Required work –
Find the word "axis" in the listing below, then return every line it appears in.
Collected data Block Start
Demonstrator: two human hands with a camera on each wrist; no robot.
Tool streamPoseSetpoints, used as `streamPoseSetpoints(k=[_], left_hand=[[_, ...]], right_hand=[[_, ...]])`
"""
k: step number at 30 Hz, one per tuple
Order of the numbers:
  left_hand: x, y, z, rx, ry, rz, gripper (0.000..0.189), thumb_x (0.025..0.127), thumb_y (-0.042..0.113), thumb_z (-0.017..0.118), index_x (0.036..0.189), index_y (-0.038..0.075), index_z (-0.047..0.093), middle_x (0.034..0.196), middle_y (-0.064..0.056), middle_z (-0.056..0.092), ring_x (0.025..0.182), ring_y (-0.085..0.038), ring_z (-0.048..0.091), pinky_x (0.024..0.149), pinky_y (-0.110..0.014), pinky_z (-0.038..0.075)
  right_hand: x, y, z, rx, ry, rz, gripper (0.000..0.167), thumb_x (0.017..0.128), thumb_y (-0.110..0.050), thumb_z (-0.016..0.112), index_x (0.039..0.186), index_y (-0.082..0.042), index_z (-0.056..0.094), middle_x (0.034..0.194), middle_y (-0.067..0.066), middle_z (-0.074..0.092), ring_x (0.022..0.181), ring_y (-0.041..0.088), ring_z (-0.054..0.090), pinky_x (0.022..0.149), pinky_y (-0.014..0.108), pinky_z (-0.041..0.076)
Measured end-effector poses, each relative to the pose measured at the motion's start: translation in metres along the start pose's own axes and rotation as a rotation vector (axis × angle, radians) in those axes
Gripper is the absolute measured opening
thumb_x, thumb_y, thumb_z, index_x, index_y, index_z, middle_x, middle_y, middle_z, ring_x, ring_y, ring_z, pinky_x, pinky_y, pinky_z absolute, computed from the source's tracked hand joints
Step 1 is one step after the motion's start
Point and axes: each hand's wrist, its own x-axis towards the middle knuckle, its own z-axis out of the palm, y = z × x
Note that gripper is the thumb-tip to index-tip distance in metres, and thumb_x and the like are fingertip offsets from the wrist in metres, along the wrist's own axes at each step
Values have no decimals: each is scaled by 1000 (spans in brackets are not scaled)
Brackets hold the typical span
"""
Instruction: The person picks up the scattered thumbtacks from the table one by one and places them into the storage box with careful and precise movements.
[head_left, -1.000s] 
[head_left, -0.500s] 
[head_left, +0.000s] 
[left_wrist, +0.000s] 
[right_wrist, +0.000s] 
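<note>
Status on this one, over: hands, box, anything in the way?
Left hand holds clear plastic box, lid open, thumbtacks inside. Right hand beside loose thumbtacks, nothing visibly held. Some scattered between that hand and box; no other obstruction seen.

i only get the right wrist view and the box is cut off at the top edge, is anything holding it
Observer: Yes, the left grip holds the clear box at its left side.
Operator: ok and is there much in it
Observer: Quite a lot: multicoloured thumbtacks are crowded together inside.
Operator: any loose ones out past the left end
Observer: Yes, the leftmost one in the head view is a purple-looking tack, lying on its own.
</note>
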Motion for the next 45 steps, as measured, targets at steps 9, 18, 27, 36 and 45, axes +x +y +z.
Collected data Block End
Written solution –
Measured end-effector poses, each relative to the pose measured at the motion's start: translation in metres along the start pose's own axes and rotation as a rotation vector (axis × angle, radians) in those axes
Point and axes: each hand's wrist, its own x-axis towards the middle knuckle, its own z-axis out of the palm, y = z × x

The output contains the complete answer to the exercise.